## Data for processing
-- Opening Marker --
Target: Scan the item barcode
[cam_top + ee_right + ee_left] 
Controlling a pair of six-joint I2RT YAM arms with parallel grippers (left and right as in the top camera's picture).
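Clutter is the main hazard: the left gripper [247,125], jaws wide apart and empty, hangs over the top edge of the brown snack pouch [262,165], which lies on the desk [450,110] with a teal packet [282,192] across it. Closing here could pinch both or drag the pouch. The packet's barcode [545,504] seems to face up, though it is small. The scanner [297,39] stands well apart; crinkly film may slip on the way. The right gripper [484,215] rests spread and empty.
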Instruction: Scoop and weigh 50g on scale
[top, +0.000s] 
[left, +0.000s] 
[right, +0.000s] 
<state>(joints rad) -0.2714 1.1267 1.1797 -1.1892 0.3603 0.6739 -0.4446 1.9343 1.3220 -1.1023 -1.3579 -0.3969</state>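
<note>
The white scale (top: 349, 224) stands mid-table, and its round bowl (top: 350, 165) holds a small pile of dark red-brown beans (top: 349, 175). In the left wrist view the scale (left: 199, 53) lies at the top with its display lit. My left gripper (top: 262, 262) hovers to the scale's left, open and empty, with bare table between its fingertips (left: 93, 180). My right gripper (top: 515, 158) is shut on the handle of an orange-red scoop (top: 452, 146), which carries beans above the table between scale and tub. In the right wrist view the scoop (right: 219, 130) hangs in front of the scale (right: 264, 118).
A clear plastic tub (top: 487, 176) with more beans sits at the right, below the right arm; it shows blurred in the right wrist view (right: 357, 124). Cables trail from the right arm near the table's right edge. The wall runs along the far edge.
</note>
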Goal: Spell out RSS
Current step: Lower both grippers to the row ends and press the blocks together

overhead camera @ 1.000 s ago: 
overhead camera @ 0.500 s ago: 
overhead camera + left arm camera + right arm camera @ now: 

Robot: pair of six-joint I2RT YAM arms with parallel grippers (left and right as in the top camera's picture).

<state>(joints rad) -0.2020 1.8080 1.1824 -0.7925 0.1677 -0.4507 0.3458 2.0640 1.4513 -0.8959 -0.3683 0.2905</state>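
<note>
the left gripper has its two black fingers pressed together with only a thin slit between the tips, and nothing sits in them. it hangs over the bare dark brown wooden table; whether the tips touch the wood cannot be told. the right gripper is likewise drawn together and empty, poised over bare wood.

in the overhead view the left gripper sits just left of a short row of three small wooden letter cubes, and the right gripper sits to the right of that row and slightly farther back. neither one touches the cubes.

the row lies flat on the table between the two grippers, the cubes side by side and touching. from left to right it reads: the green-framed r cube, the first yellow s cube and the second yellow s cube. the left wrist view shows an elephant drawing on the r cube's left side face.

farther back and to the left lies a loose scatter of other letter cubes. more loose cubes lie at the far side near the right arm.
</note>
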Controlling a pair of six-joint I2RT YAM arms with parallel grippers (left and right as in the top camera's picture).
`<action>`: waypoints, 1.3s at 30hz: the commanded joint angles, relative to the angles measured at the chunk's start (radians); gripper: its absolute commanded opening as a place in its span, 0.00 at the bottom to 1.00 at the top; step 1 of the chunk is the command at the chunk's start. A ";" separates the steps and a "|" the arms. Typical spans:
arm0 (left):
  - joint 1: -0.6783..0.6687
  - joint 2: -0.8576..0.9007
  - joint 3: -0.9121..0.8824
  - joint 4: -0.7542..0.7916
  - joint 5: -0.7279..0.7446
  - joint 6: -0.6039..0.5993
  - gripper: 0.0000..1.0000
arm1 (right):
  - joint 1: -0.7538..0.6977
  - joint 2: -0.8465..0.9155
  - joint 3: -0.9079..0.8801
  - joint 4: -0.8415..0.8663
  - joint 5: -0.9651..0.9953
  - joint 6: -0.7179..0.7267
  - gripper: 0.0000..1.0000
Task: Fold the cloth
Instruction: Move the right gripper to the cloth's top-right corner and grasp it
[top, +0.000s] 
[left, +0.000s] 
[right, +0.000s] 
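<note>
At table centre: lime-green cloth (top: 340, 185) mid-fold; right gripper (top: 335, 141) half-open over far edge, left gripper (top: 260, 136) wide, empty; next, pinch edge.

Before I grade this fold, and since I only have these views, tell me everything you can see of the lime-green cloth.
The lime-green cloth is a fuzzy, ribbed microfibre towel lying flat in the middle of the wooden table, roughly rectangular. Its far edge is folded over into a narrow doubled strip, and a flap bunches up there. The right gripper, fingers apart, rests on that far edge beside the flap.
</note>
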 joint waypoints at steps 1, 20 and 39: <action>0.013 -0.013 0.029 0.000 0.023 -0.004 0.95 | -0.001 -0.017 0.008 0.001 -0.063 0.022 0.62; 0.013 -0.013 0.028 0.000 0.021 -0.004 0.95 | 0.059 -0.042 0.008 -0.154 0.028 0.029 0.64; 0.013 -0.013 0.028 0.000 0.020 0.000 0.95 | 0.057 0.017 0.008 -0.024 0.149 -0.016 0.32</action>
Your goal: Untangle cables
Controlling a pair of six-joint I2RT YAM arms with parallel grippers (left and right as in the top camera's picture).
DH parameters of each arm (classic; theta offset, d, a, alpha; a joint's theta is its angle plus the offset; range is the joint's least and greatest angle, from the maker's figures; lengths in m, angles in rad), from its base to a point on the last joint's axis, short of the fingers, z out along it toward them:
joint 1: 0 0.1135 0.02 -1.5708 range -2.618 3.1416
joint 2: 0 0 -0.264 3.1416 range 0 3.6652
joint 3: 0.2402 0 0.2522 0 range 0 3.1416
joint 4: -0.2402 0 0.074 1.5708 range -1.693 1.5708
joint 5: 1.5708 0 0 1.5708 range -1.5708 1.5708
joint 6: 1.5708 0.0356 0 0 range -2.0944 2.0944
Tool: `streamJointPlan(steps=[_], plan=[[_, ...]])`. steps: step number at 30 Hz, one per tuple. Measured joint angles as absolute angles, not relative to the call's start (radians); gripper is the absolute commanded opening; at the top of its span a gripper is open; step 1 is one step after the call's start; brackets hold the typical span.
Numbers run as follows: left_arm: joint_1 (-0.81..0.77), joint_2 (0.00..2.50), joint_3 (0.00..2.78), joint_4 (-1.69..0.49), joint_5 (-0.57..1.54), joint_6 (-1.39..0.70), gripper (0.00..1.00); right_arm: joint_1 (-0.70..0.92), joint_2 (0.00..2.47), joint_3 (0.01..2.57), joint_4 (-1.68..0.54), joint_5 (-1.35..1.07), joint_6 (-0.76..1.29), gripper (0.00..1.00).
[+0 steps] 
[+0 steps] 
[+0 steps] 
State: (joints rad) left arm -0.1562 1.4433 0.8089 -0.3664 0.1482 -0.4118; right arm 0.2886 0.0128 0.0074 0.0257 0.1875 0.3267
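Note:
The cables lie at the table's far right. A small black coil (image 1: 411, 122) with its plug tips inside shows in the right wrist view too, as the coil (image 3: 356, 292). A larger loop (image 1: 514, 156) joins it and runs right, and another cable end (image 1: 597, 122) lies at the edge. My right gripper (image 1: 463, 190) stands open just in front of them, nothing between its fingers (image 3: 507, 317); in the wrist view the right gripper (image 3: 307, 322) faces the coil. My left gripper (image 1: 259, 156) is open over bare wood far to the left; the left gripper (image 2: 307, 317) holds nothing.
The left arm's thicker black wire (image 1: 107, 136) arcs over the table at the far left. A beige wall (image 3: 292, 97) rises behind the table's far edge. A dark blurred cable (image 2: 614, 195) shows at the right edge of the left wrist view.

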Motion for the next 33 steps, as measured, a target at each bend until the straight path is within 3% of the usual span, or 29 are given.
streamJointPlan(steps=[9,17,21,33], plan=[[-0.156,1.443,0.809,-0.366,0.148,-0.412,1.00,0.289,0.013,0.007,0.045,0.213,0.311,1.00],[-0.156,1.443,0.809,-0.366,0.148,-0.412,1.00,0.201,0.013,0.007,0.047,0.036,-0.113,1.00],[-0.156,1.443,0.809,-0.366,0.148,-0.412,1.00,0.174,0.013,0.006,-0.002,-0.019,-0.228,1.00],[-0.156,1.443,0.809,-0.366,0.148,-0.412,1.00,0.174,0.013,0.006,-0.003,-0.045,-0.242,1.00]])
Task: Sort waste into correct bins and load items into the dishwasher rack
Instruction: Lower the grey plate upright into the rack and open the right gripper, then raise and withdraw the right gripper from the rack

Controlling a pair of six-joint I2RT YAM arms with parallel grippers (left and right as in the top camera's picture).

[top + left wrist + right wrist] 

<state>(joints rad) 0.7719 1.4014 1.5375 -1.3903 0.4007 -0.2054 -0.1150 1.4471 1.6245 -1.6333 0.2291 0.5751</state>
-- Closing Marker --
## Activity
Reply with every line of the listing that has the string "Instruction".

## Exercise result
Instruction: Scoop and weigh 50g on scale
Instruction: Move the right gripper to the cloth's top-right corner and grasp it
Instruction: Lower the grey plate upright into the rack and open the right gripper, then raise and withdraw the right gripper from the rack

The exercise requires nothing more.